A técnica utilizada para raque anestesia consistia do uso de lidocaína ( ampolas esterilizadas ) com associação de adrenalina. As agulhas e seringas eram sempre reutilizáveis .
O Dr. Valmiro foi o primeiro anestesista que utilizou a associação de morfina para as anestesias raquidiana em Mossoró. Era muito alta a incidência de cefaleia pós raque.
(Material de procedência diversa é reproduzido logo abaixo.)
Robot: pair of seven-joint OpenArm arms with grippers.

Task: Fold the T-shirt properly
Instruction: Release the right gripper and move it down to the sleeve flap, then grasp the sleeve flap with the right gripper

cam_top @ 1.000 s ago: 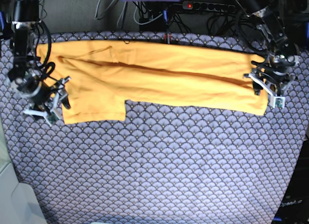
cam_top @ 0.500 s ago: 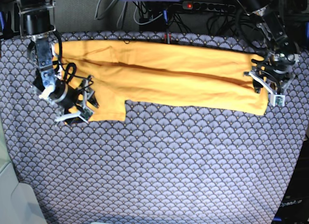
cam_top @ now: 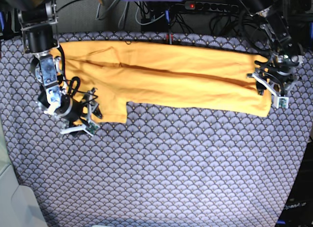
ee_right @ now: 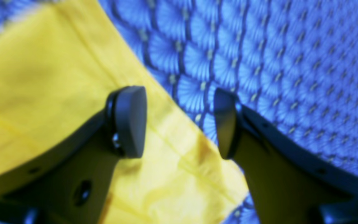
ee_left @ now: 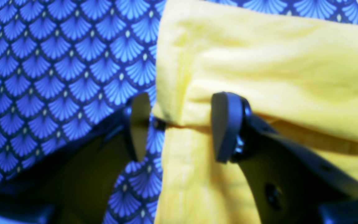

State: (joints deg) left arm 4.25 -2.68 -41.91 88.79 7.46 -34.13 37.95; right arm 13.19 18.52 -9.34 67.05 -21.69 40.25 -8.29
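Yellow T-shirt lies in a long band on the patterned surface; left tool and right tool both gape wide, straddling its edges.

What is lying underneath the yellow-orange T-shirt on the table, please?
The T-shirt lies on a blue-grey scallop-patterned cloth, which shows on all sides of it. Whatever is directly beneath the shirt is covered by the fabric and cannot be seen.

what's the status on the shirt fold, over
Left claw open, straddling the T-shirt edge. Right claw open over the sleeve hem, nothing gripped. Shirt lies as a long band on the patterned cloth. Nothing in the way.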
Para as anestesias gerais utilizava Tiopental, relaxantes musculares, e para manutenção da anestesia empregou durante muito tempo o halotano, todavia, também utilizou durante muito tempo o éter como anestésico inalatório. Testemunhou uma grande explosão durante o uso de éter. Realizou anestesias usando pentrane e etrane. Usava tanto o flaxedil como aloferine, como bloqueadores musculares.
No inicio a monitorização era feita apenas com um esfingmomanometro e um estetoscópio, mas perfeitamente controlava os sinais vitais através da clinica. Mesmo em épocas remotas existia uma sala de recuperação na Maternidade Dr.Almir de Almeida Castro. Nesta fase de sua atuação já tinha acesso aos três hospitais que agora incluía a Casa de saúde Santa Luzia,
Lembrou que as cirurgias sempre iniciavam as 4 horas e que o repasse dos honorários era feito rigorosamente em dia.
O Dr Valmiro citou ainda como anestesiologistas em Mossoró: Dr Lairson Gurgel Rosado ( falecido em acidente automobilístico ), Dr.Edmilson Coelho Araujo, Dr Antonio Xaxá Filho, Dr João Torres Pinto, Dr Frederico Miranda de Melo ( falecido em acidente automobilístico ) , Dr Elumar Pereira da Silva e, posteriormente, toda uma geração de jovens anestesiologistas.